As per the mentorship program, I was awarded a Recently Delivered Spirit named Safia Jaffi. From the beginning, it was very clear that somehow the Post-Death Line had not provided her proper perspective, nor had the Line eased standard human emotions such as emotional pain, anger, resentment, frustration, and fear.
Only a few weeks after reintegration, Safia informed me about her ability to execute living beings when attempting to connect to them while in an enraged state. Given this newfound, unique ability, Safia promptly developed a system to intercept and prevent all violent crimes on the planet through a mandate she called Operation Stopgap. Through this initiative, many thousands of lives were taken and many thousands more saved. To Safia, this mission was a roaring success. Though the success of the mission was also partly due to my help in the matter.
As her appointed Colonel in Operation Stopgap, I hereby accept responsibility for aiding in a mission that altered what was meant to be — thus breaking the Code that I signed off on prior to my own reintegration.
In accepting responsibility, I also accept any repercussions or punishment that may be associated with such acts.r />
Moreover, my letter is one of warning. In one year’s time, Safia will roll out the final phase of her work as she attempts to alter the human thought pattern. Safia intends to execute any living being guilty of Thought Crimes; that is, the mere act of thinking about committing violent crimes. With all her might, she intends to breed violent thinking out of humanity.

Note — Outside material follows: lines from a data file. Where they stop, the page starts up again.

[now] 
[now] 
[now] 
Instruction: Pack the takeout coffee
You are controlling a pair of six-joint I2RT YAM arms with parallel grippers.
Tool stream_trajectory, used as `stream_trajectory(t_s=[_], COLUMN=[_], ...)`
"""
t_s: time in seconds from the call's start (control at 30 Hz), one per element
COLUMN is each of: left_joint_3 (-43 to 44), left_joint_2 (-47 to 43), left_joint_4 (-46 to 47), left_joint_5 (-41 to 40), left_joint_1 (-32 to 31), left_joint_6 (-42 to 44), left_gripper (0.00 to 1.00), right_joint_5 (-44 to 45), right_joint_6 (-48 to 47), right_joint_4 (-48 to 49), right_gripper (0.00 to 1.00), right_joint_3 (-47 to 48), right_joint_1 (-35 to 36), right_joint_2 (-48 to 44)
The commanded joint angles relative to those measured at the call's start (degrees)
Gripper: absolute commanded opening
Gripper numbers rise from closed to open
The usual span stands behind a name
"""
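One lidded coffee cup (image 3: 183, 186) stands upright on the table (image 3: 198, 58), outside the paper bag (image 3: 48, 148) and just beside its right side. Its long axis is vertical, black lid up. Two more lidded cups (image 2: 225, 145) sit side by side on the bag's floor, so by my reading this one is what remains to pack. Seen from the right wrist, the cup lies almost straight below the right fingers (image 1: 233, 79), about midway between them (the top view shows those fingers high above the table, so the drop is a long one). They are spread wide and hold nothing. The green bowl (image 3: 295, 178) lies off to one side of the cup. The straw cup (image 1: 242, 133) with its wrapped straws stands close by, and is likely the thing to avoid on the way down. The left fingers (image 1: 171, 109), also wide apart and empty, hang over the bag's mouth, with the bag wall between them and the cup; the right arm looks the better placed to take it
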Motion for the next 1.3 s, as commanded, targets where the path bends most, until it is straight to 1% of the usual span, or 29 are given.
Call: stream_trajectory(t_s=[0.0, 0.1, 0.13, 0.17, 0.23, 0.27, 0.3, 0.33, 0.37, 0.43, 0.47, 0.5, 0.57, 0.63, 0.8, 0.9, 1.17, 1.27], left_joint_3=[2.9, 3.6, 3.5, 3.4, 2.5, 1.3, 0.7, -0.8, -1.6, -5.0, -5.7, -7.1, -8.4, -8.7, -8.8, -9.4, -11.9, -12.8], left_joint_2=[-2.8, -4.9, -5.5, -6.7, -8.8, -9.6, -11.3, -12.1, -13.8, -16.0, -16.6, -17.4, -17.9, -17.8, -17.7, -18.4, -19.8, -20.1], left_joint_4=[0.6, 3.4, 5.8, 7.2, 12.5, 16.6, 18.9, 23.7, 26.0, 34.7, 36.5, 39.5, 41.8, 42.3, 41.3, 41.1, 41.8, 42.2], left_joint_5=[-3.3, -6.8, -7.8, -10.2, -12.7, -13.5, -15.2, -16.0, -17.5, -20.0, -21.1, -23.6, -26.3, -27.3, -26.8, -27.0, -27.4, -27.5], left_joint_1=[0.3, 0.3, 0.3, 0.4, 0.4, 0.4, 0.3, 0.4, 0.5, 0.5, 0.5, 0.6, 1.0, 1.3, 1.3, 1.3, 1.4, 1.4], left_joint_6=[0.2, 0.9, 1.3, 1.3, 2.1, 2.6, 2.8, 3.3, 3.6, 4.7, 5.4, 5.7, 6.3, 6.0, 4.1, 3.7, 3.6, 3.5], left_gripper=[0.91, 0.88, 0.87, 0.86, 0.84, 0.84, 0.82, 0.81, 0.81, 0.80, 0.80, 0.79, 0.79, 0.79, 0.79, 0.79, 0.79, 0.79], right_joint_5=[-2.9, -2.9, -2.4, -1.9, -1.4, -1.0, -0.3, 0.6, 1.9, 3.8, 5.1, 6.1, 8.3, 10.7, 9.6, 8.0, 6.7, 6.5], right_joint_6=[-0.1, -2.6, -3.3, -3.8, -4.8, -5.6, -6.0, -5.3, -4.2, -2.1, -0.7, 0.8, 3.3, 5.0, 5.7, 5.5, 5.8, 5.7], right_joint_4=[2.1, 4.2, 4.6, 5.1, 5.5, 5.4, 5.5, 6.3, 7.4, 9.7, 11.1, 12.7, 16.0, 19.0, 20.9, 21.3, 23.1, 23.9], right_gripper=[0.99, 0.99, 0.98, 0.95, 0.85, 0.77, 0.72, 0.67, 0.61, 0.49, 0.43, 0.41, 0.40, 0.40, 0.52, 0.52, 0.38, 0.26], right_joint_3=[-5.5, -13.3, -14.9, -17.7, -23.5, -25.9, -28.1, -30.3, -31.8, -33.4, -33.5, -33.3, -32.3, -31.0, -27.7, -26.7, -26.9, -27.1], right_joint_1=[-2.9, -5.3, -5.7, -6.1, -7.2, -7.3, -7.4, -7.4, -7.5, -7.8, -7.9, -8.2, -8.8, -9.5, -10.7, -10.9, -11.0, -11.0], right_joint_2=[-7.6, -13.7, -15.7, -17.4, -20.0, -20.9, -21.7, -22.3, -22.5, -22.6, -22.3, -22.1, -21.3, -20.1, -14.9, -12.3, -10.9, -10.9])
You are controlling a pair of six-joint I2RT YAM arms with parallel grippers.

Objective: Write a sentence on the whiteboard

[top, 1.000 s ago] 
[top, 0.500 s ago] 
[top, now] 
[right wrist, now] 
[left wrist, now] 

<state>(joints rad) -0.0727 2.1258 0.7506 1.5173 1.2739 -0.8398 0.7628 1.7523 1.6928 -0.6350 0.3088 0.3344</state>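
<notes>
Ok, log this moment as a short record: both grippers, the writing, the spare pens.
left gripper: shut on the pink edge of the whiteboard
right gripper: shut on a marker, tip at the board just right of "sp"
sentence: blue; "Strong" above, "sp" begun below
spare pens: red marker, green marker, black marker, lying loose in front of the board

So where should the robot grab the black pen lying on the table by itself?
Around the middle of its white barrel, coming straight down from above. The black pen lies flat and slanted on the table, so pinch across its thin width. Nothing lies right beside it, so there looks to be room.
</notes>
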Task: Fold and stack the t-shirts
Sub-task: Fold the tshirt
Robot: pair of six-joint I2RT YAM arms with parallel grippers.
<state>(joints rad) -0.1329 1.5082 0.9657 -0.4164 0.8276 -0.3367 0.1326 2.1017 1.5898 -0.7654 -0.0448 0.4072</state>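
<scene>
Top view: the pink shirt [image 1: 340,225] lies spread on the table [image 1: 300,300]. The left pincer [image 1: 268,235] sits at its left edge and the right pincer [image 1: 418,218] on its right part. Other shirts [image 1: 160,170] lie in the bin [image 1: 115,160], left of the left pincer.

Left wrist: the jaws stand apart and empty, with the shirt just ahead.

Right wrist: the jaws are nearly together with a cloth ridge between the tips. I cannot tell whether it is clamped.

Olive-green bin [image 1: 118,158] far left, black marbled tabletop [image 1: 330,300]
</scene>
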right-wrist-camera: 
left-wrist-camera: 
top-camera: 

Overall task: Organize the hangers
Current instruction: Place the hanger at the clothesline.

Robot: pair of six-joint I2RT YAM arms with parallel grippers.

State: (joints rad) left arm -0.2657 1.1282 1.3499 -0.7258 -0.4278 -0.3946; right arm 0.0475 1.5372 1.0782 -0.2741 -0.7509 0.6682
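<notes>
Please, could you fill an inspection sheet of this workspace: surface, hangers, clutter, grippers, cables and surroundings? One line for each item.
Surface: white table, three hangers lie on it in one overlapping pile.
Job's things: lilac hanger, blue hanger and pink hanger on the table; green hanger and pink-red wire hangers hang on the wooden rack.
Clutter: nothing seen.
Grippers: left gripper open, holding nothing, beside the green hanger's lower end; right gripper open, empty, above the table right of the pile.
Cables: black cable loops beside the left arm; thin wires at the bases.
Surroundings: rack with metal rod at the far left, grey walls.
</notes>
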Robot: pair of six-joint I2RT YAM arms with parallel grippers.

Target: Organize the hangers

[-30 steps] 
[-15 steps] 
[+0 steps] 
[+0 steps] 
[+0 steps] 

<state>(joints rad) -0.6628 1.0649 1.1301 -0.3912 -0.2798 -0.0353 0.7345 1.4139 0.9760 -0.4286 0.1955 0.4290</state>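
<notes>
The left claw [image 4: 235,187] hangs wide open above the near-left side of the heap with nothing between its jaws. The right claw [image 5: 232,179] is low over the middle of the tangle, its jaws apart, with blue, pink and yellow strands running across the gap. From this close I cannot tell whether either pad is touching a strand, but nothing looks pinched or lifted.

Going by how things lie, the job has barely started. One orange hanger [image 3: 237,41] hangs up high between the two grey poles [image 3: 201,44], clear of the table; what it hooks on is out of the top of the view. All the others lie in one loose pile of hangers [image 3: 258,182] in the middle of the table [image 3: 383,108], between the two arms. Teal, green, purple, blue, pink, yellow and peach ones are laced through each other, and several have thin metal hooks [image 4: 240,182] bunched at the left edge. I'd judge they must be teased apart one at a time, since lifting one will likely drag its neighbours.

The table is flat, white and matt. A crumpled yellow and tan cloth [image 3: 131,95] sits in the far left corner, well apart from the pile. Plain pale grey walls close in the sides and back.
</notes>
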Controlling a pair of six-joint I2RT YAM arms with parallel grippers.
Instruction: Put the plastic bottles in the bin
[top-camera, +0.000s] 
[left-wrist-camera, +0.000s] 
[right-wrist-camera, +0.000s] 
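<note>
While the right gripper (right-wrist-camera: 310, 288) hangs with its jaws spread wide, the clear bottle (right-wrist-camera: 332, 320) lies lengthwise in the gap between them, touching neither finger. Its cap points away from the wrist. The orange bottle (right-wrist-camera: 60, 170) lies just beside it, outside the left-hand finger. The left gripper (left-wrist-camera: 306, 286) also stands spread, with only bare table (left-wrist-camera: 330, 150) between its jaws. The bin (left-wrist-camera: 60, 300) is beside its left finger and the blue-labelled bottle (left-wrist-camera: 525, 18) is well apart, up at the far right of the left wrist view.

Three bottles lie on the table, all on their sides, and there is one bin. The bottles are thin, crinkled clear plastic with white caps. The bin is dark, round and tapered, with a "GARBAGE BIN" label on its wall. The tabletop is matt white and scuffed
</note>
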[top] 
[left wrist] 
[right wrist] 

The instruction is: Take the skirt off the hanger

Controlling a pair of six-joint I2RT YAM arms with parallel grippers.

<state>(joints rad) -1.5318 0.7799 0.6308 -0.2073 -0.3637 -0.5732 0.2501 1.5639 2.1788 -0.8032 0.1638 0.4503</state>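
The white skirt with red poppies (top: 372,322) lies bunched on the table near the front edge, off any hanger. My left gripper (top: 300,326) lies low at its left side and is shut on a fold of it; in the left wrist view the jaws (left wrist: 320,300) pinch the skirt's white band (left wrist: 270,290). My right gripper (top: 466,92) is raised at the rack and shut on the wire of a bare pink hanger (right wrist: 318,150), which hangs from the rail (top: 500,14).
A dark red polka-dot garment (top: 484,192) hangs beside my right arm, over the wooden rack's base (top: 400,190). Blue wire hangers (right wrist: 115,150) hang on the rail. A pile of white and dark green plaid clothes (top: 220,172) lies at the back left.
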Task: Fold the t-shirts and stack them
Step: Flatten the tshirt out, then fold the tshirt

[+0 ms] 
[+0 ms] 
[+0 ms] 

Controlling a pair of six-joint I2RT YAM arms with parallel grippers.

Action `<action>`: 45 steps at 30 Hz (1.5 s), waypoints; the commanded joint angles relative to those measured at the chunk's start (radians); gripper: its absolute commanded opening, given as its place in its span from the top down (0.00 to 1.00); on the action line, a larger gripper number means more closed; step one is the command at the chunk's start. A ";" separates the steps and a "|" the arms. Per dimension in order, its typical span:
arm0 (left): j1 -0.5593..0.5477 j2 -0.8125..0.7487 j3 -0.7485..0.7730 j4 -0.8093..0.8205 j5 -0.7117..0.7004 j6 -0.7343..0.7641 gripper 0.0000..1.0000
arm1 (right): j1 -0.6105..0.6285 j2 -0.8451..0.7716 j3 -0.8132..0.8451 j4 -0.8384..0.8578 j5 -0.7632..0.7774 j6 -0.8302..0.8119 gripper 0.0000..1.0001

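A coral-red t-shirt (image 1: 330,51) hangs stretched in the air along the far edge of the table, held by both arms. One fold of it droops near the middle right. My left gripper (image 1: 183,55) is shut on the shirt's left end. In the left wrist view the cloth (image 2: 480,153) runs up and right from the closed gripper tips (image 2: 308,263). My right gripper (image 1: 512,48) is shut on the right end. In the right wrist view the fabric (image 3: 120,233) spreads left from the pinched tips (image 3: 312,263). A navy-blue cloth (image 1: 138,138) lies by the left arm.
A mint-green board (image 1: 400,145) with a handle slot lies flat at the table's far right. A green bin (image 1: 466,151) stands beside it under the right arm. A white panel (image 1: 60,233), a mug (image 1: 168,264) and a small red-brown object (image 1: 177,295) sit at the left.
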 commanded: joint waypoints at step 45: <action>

It is my sincere hope that unless Safia’s acts are part of what was meant to be, you interfere as soon as possible, before a year’s time is up and the execution of innocents commences.
Sincerely,
Luke James Stevenson
25
I submitted the letter to the Bookkeeper with clear instructions to deliver it to What’s Next. With the letter, I attached both a delivery and read receipt. The Bookkeeper sent me back two check marks in the corresponding boxes. That marked the first successful interaction I’d had with the Bookkeeper for months.
I wrote back and asked if he would be forwarding the letter.
He informed me that for the second time since he took control of the Post-Death Line, he was going to pause it. That I was to meet with him, and he uploaded to me the meeting place coordinates.
Off I went.
The two of us hovered over the Great Pyramid of Giza. Below, dozens of tourists snapped photos of the behemoth construction. Several posed so that the world attraction was in the background. Others arranged themselves for the photo so that their index finger looked to be touching the very tip of the pyramid. A British reporter stood before a camera crew that had lined up the Great Pyramid in the background as well.
“Can you see it behind me?” said the reporter. The crew gave him a thumbs-up. “Partially covered, or is it all in? This needs to be right, guys.”